▶ **Work order**
Lines with "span": copy each one from the listing below.

▶ **Exercise data**
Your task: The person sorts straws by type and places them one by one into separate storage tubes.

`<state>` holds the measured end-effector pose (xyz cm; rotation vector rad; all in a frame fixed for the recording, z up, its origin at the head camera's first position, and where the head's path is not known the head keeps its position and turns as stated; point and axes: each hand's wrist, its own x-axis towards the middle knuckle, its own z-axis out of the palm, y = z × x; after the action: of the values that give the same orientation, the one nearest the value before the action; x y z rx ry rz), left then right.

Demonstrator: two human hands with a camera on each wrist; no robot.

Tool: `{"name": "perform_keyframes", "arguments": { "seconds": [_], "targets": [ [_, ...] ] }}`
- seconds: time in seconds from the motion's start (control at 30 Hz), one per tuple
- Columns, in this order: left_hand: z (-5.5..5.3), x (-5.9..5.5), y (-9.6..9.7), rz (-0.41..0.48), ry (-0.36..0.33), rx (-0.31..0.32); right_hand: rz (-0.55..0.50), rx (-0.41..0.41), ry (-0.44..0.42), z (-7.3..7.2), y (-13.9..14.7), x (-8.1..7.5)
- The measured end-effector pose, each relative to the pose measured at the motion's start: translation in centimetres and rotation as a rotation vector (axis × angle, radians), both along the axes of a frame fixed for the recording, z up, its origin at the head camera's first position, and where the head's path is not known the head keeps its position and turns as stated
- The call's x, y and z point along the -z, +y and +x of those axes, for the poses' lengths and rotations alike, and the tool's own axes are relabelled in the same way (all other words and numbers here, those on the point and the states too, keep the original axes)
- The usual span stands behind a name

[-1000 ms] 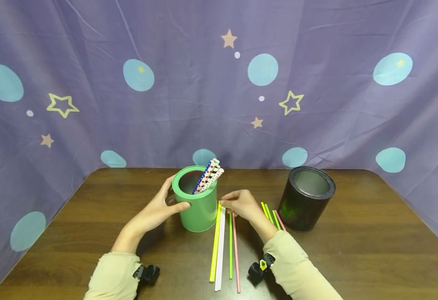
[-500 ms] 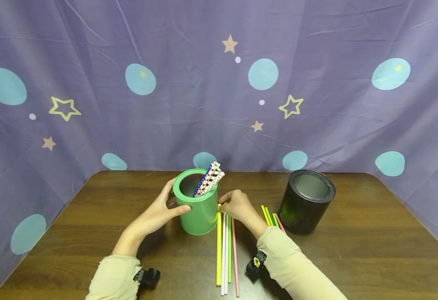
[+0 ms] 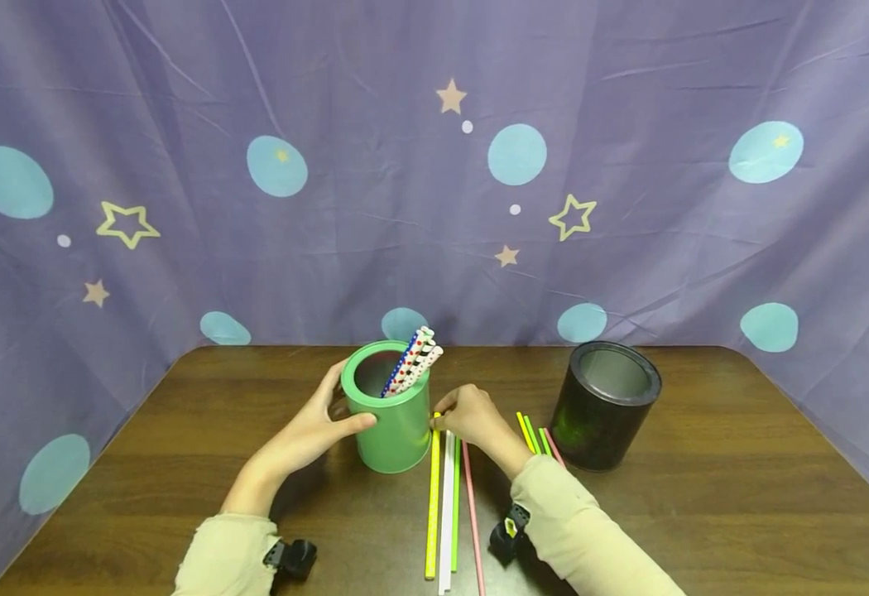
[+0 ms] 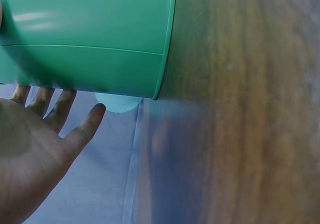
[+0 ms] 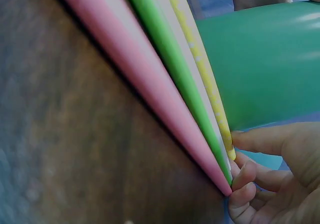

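Observation:
My left hand (image 3: 308,434) holds the green can (image 3: 393,434) from its left side, thumb across the front and fingers behind. In the left wrist view several fingers (image 4: 62,109) lie along the can's wall. Several dotted straws (image 3: 412,364) lean inside it. Just right of the can, my right hand (image 3: 475,414) pinches the far end of a yellow straw (image 3: 432,505). A white straw (image 3: 446,513), a green straw (image 3: 456,513) and a pink straw (image 3: 472,513) lie alongside. In the right wrist view, curled fingers (image 5: 247,174) sit right at the far ends of the pink and green straws.
A black can (image 3: 606,414) stands upright at the right. More thin straws (image 3: 535,434), yellow, green and pink, lie beside it, partly hidden by the right forearm. A patterned purple curtain (image 3: 375,207) hangs behind the wooden table (image 3: 740,497).
The near ends of the straws have swung right, and the yellow one now lies a little apart from the white. My right hand has shifted slightly left. My left hand stays on the can.

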<state>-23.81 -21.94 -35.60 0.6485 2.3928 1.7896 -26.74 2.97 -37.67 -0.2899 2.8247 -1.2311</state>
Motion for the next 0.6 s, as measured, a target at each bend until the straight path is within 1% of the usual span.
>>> {"name": "perform_keyframes", "arguments": {
  "seconds": [0.13, 0.23, 0.37, 0.5, 0.6],
  "targets": [
    [0.1, 0.0, 0.0, 0.002, 0.014, 0.000, -0.025, 0.013, -0.017, 0.1, 0.1, -0.1],
    [0.1, 0.1, 0.0, 0.002, 0.027, 0.001, -0.064, 0.020, -0.026, 0.2, 0.2, -0.1],
    [0.0, 0.1, 0.0, 0.003, 0.037, 0.004, -0.164, 0.018, -0.054, 0.2, 0.5, 0.0],
    [0.0, 0.2, 0.0, 0.012, 0.018, 0.012, -0.256, 0.012, -0.088, 0.2, 0.9, 0.1],
    [-0.1, 0.1, -0.1, 0.021, 0.012, 0.019, -0.305, 0.007, -0.101, 0.2, 1.2, -0.1]
  ]
}}
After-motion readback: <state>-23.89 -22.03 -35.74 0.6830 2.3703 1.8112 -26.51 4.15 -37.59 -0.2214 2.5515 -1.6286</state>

▶ **Exercise answer**
- The usual span stands behind a name
Motion for the next 0.6 s, as measured, a target at each bend until the straight path is within 1% of the usual span.

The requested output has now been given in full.